EXERCISE INSTRUCTIONS | Across the listing below, state how many lines hold the string "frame"; write nothing but that number.
[THE DATA]
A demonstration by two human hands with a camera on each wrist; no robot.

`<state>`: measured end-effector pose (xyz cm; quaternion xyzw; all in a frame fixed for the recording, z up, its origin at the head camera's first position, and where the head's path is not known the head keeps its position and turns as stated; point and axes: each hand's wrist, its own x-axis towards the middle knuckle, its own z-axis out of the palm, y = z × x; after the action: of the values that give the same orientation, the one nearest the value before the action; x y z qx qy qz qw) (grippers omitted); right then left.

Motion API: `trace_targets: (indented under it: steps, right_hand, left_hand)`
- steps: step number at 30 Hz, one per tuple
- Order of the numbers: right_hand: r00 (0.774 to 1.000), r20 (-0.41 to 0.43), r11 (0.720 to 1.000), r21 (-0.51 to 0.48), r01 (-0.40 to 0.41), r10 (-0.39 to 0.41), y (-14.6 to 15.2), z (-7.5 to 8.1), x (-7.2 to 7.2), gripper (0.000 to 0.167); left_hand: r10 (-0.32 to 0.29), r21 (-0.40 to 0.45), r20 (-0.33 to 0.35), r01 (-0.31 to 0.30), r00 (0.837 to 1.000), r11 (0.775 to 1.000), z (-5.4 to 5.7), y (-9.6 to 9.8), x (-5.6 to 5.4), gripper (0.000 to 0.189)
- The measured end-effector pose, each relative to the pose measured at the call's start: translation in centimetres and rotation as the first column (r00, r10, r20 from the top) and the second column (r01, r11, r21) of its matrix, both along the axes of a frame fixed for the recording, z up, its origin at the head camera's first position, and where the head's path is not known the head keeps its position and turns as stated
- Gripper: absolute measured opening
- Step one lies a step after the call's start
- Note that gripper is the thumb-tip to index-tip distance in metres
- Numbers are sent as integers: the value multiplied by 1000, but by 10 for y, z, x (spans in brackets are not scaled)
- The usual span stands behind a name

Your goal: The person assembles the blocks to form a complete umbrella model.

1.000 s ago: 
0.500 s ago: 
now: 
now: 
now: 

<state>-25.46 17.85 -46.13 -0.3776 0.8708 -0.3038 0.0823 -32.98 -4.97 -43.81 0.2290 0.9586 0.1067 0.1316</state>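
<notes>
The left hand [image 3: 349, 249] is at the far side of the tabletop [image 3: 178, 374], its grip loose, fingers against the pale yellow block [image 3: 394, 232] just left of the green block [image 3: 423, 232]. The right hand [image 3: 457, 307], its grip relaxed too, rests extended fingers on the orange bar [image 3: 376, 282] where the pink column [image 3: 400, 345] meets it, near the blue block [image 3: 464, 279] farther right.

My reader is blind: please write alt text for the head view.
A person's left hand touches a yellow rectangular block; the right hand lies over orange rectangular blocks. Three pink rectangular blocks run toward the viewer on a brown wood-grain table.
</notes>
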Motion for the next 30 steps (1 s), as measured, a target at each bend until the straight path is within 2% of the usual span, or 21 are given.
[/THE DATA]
ANSWER | 2